Jul 19, 2025, 12:02 AM
Jul 19, 2025, 12:02 AM

Hong Kong's innovation thrives while Singapore's is constrained by bureaucracy

Highlights
  • Hong Kong's laissez-faire economic legacy fostered a more innovative society compared to Singapore's technocratic planning.
  • Cheang highlights that during certain periods, Hong Kong's Total Factor Productivity outperformed Singapore's significantly.
  • The conclusion drawn is that while Singapore has seen economic growth, it might be unsustainable due to its reliance on state intervention.
Story

Singapore and Hong Kong present stark differences in their economic development despite both being seen as highly successful. The evolution of these city-states reflects distinct approaches: Hong Kong’s legacy of laissez-faire economics fostered an innovative and risk-taking society, whereas Singapore adopted a more structured, technocratic approach to its economic planning. Cheang's analysis reveals that during a specific period, Hong Kong's Total Factor Productivity (TFP) was significantly higher than that of Singapore by 46.9 percent, indicating a more efficient and entrepreneurial environment. Singapore, while investing heavily in research and development, focuses on attracting foreign firms and talents to drive its innovation agenda. In 2013, it had six times more R&D-oriented firms than Hong Kong and performed better in local patent filings.
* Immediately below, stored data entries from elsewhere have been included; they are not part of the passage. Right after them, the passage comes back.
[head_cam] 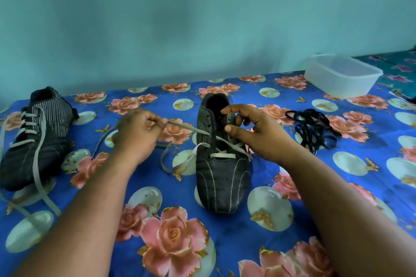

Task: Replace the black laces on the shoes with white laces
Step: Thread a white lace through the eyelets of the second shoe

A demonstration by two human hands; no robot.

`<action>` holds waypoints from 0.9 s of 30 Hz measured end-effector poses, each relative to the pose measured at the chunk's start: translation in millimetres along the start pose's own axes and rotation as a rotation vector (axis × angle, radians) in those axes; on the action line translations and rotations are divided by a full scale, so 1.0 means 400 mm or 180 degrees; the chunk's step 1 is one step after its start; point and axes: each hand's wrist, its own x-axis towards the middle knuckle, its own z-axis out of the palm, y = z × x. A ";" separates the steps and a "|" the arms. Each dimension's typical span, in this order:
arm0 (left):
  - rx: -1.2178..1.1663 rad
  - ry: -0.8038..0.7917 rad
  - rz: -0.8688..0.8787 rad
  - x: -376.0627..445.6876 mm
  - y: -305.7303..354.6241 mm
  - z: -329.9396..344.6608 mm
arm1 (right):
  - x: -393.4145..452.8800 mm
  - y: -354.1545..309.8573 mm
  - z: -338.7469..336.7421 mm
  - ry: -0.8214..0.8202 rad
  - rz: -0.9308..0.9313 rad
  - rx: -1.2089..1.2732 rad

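Shoe (221,171) toe points toward camera; left fingers (155,122) pinch white lace (189,128), right fingers (231,110) hold tongue

Dark shoe (221,177) with pale stripes, white lace (180,127); black laces (313,129) heaped; blue cloth (292,220) with pink roses; clear tub (342,76); teal wall (180,18).
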 end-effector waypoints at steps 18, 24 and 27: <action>-0.0627 -0.1053 0.0962 -0.041 0.044 0.063 | -0.002 -0.011 0.000 -0.0032 0.0032 0.0048; 0.0737 0.0069 0.0419 0.011 -0.024 0.012 | 0.000 -0.006 -0.001 -0.0028 0.0083 0.0018; 0.1157 0.0268 -0.0086 0.011 -0.034 -0.003 | -0.002 -0.010 -0.001 -0.0031 0.0063 0.0014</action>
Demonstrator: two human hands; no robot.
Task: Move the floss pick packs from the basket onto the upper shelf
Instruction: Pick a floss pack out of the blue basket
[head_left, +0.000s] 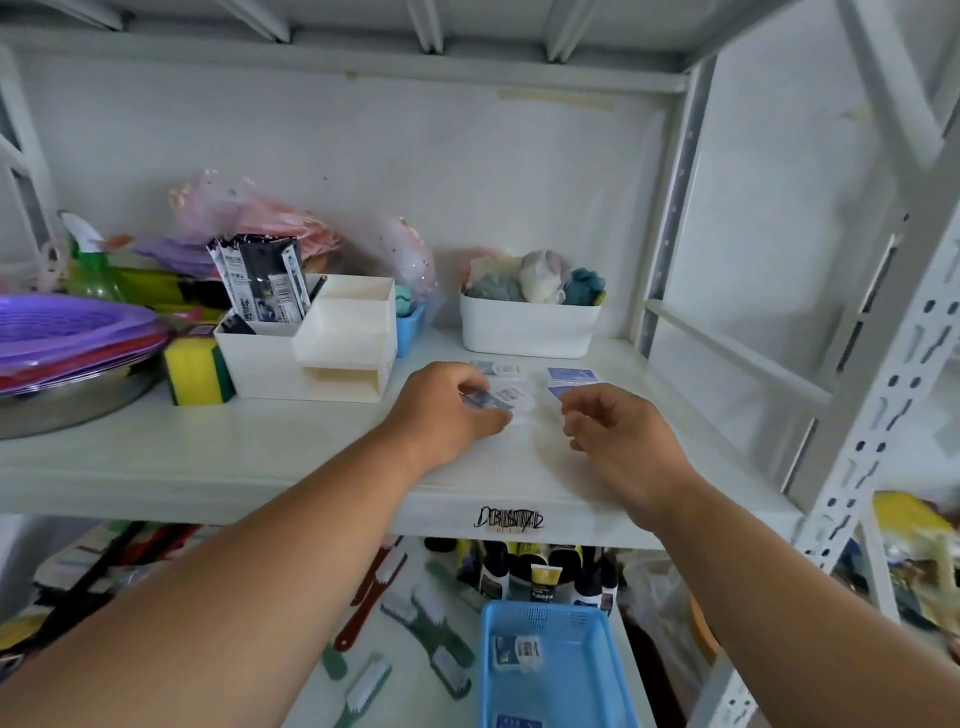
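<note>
Several small blue-and-white floss pick packs lie on the white upper shelf (260, 457), among them one at the back (497, 369) and one to the right (570, 375). My left hand (441, 410) rests on the shelf with its fingers closed on a pack (488, 401). My right hand (618, 436) hovers just right of it, fingers curled and apart, holding nothing I can see. On the lower shelf stands the blue plastic basket (597, 691), with a pack (519, 649) inside and another at its near edge (519, 721).
On the upper shelf stand a cream organiser (332, 358) with dark packets, a yellow-green sponge (195, 371), a white tub (530, 325) of bath puffs, and purple plates on a steel basin (62, 353). Brushes (426, 629) and tubes (543, 577) lie beside the basket. A perforated upright (883, 415) stands right.
</note>
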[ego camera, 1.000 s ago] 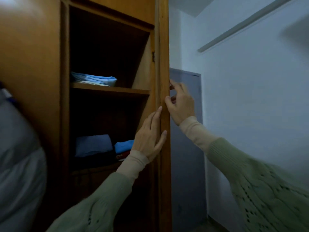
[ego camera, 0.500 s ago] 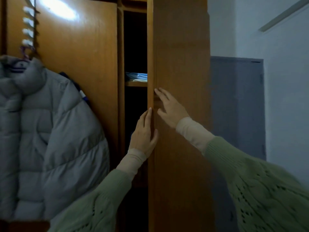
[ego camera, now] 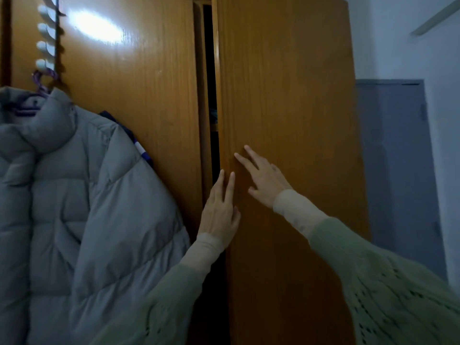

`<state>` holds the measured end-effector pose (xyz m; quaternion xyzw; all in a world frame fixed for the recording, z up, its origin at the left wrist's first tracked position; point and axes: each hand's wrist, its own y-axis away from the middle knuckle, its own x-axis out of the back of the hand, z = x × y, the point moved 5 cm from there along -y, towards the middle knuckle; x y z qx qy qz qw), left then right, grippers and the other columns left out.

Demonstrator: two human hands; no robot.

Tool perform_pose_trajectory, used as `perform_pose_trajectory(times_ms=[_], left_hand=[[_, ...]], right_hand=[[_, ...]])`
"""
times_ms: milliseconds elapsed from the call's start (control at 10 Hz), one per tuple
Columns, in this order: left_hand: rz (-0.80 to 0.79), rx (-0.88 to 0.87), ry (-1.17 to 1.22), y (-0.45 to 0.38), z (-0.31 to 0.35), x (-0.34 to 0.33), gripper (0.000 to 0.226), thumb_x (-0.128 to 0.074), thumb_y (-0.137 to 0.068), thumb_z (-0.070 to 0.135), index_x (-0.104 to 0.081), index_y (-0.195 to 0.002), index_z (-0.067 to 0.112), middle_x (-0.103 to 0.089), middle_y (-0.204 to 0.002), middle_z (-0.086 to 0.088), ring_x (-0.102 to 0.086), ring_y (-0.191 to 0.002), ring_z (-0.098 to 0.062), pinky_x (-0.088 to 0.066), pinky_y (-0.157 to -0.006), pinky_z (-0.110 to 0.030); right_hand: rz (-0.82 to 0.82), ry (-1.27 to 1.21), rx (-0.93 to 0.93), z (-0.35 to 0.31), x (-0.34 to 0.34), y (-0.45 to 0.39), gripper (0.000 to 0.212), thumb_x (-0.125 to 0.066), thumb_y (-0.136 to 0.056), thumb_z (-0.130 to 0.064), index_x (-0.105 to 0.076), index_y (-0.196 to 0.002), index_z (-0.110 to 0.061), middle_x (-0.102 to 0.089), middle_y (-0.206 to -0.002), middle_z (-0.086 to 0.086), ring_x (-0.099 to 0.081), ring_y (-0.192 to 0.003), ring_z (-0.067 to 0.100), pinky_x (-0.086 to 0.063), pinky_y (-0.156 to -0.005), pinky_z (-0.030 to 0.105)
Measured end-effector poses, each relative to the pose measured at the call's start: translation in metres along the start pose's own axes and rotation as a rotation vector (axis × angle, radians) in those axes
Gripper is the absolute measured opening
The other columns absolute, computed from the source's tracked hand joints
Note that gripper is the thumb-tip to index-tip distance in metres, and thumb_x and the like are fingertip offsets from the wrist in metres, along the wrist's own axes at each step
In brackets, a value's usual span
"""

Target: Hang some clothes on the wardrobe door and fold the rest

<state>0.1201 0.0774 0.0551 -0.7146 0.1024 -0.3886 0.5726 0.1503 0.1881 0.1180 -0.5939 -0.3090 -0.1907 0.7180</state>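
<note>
The right wardrobe door (ego camera: 286,95) is nearly closed, leaving a thin dark gap beside the left wardrobe door (ego camera: 139,100). My left hand (ego camera: 220,210) lies flat with straight fingers against the right door's inner edge. My right hand (ego camera: 263,178) presses flat on the same door's face, fingers spread. A grey puffer jacket (ego camera: 82,210) hangs on a purple hanger (ego camera: 41,83) from a white hook rack (ego camera: 46,36) on the left door. A dark garment with a white stripe (ego camera: 139,145) peeks out behind the jacket.
A grey room door (ego camera: 398,170) stands to the right of the wardrobe, set in a white wall (ego camera: 398,38). Only a sliver of folded cloth (ego camera: 213,115) shows inside through the gap.
The right wardrobe door has swung from wide open to almost closed under both hands. The shelves with folded clothes have gone out of sight, and the hanging jacket has come into view.
</note>
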Motion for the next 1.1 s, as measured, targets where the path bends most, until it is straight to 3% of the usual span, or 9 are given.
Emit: perform_pose_trajectory(times_ms=[100, 300, 500, 700, 900, 1000, 1100], left_hand=[[-0.072, -0.012, -0.033, -0.006, -0.019, -0.015, 0.071, -0.045, -0.095, 0.018, -0.001, -0.15, 0.012, 0.012, -0.157, -0.013, -0.005, -0.146, -0.024, -0.014, -0.114, -0.027], [-0.19, 0.045, -0.119, -0.019, -0.054, -0.042, 0.074, -0.042, -0.097, 0.023, 0.009, -0.15, 0.012, 0.025, -0.154, -0.011, 0.007, -0.146, -0.022, -0.005, -0.12, -0.037], [-0.329, 0.082, -0.357, -0.034, -0.08, -0.063, 0.079, -0.04, -0.098, 0.031, 0.018, -0.147, 0.013, 0.029, -0.152, -0.013, 0.02, -0.143, -0.025, 0.013, -0.111, -0.052], [-0.368, 0.085, -0.443, -0.041, -0.09, -0.072, 0.078, -0.038, -0.098, 0.035, 0.019, -0.147, 0.013, 0.027, -0.153, -0.015, 0.022, -0.143, -0.027, 0.015, -0.108, -0.057], [-0.346, 0.126, -0.406, -0.039, -0.086, -0.072, 0.076, -0.037, -0.098, 0.03, 0.018, -0.147, 0.014, 0.026, -0.153, -0.014, 0.019, -0.144, -0.026, 0.013, -0.11, -0.055], [-0.336, 0.168, -0.351, -0.045, -0.077, -0.064, 0.071, -0.039, -0.097, 0.03, 0.007, -0.15, 0.016, 0.018, -0.156, -0.012, 0.017, -0.144, -0.025, 0.012, -0.112, -0.054], [-0.298, 0.182, -0.187, -0.044, -0.062, -0.054, 0.067, -0.042, -0.096, 0.025, -0.003, -0.151, 0.022, 0.015, -0.157, -0.007, 0.016, -0.144, -0.021, 0.01, -0.114, -0.05]], right_hand=[[-0.011, 0.036, -0.036, 0.001, -0.021, -0.016, 0.086, -0.057, -0.089, -0.013, 0.001, -0.15, -0.03, 0.014, -0.158, -0.003, -0.002, -0.146, 0.019, -0.018, -0.116, 0.048], [-0.058, 0.099, -0.062, 0.005, -0.057, -0.043, 0.089, -0.059, -0.088, -0.014, 0.002, -0.151, -0.027, 0.017, -0.157, -0.003, 0.002, -0.146, 0.017, -0.017, -0.117, 0.047], [-0.153, 0.189, -0.07, 0.018, -0.083, -0.065, 0.093, -0.061, -0.088, -0.014, 0.007, -0.15, -0.026, 0.023, -0.155, -0.005, 0.005, -0.146, 0.016, -0.017, -0.117, 0.046], [-0.196, 0.192, -0.053, 0.021, -0.099, -0.074, 0.092, -0.058, -0.09, -0.016, 0.012, -0.149, -0.023, 0.029, -0.153, -0.002, 0.012, -0.145, 0.016, -0.021, -0.116, 0.043], [-0.191, 0.141, -0.034, 0.024, -0.098, -0.074, 0.09, -0.057, -0.09, -0.017, 0.01, -0.149, -0.024, 0.028, -0.154, -0.003, 0.012, -0.145, 0.017, -0.021, -0.117, 0.043], [-0.218, 0.064, -0.031, 0.021, -0.094, -0.072, 0.086, -0.057, -0.091, -0.018, 0.004, -0.15, -0.025, 0.027, -0.154, -0.004, 0.009, -0.146, 0.017, -0.022, -0.116, 0.044], [-0.183, -0.169, -0.072, 0.019, -0.091, -0.06, 0.081, -0.058, -0.09, -0.016, -0.006, -0.151, -0.027, 0.023, -0.155, -0.008, -0.001, -0.146, 0.016, -0.025, -0.115, 0.039]])
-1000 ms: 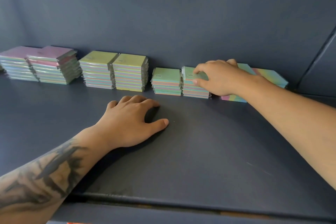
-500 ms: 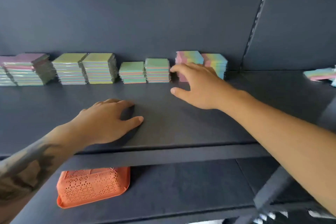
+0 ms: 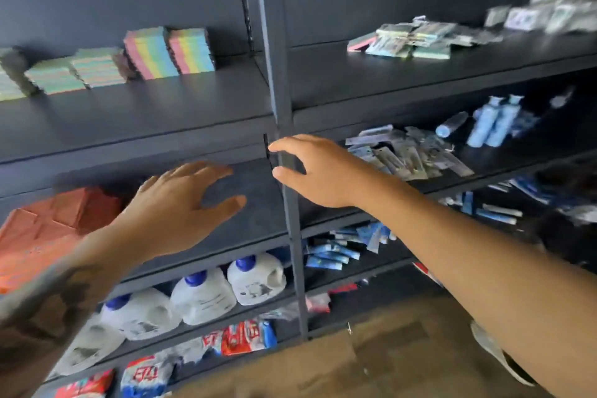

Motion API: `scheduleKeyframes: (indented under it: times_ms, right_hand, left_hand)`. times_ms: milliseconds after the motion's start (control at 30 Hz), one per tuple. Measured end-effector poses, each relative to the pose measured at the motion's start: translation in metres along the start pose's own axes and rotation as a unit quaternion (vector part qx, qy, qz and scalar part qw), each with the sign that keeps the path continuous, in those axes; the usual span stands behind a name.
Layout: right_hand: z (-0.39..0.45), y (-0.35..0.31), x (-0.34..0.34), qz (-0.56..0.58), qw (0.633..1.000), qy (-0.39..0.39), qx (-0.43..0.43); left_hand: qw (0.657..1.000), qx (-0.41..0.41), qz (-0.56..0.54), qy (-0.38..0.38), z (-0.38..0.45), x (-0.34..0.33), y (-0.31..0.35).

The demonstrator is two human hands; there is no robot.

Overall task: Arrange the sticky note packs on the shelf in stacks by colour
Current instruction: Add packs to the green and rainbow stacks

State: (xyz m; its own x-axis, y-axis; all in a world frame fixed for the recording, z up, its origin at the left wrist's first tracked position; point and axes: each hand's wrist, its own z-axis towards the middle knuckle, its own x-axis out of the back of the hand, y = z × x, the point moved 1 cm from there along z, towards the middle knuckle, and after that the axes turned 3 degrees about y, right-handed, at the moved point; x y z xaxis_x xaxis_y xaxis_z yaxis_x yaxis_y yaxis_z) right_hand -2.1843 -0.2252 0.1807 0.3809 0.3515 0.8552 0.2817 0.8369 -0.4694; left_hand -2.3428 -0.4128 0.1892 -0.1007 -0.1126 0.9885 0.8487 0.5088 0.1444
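Stacks of sticky note packs stand in a row on the dark shelf (image 3: pixel 161 113) at upper left: two rainbow-striped stacks (image 3: pixel 168 52) and, left of them, green-topped stacks (image 3: pixel 77 73). A loose heap of mixed sticky note packs (image 3: pixel 410 40) lies on the shelf bay to the right. My left hand (image 3: pixel 181 207) hovers open in front of the shelf below, holding nothing. My right hand (image 3: pixel 310 168) is open too, fingers spread, in front of the upright post (image 3: pixel 277 81). Both hands are well below and clear of the stacks.
Orange baskets (image 3: pixel 48 229) sit on the lower left shelf. White jugs with blue caps (image 3: pixel 206 294) stand beneath. Packaged pens and blue bottles (image 3: pixel 494 119) fill the right-hand shelves. Red and blue packets (image 3: pixel 239 336) lie on the bottom shelf. Brown floor lies below.
The view has pulled back and swung right. My right hand left the stacks and both hands came off the shelf, now hanging in the air lower down.
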Motion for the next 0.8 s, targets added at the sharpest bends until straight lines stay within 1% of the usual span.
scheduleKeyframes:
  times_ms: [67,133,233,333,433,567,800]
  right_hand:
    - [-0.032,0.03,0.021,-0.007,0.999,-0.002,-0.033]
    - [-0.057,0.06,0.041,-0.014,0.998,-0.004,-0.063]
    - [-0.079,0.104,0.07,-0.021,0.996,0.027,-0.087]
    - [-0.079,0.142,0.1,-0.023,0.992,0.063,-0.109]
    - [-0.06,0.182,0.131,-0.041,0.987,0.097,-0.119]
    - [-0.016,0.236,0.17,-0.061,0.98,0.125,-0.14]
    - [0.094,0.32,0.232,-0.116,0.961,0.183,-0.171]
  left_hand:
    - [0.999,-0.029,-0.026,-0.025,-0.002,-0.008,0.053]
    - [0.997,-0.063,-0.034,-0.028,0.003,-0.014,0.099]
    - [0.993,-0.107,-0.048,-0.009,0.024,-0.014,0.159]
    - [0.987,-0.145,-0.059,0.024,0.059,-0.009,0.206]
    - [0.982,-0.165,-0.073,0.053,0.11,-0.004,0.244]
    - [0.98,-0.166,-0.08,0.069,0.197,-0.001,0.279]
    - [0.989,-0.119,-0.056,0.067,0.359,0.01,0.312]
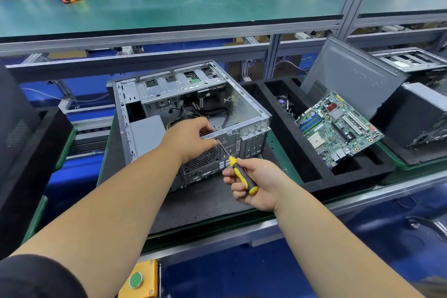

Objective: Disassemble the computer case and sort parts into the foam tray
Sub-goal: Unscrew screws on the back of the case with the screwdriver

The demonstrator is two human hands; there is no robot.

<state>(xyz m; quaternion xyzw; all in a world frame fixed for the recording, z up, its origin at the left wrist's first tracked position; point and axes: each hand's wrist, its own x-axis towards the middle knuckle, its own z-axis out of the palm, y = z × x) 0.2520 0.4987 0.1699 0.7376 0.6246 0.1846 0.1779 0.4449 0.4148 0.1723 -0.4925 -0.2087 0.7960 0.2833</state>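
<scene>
While the left hand [193,139] grips the rear top edge of the open case [191,116], the right hand [254,182] holds a screwdriver [238,172] with its tip at that edge, beside the foam tray [312,172] holding a motherboard [338,128].

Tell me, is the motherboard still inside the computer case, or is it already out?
Out. The motherboard lies tilted in the black foam tray right of the computer case, whose open interior shows only cables and metal bays.
</scene>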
This reliance on external resources for innovation raises concerns over sustainability; Cheang points out that Singapore’s growth model is input-driven, necessitating constant state support to maintain output levels that may not be possible without escalating resources. As he delves into the nuances, Cheang emphasizes that while Singapore's government has made substantial investments in R&D, it also concurrently imposes regulations that may stifle creative outputs. The Singaporean model funds the arts but does so with a bureaucratic oversight that dampens spontaneous creativity. In comparing the two cultures' creative sectors, he notes that Hong Kong's creative industry, though limited in state support, is more vibrant and adaptive, producing cultural content organically rather than through enforced measures. Cheang’s reflection becomes a larger philosophical argument about the limits of technocratic management versus the intrinsic merits of freedom. He asserts that Hong Kong's sustained adherence to market liberalism, underpinned by its colonial history, cultivates an economy that thrives on innovation and risk-taking. While Singapore achieved notable success, Cheang warns that it came at a cost—one where citizens increasingly look to the state for initiative rather than harnessing their creativity independently. This analysis serves as both a critique of the technocratic state and a reminder of the enduring significance of economic freedom in fostering real prosperity.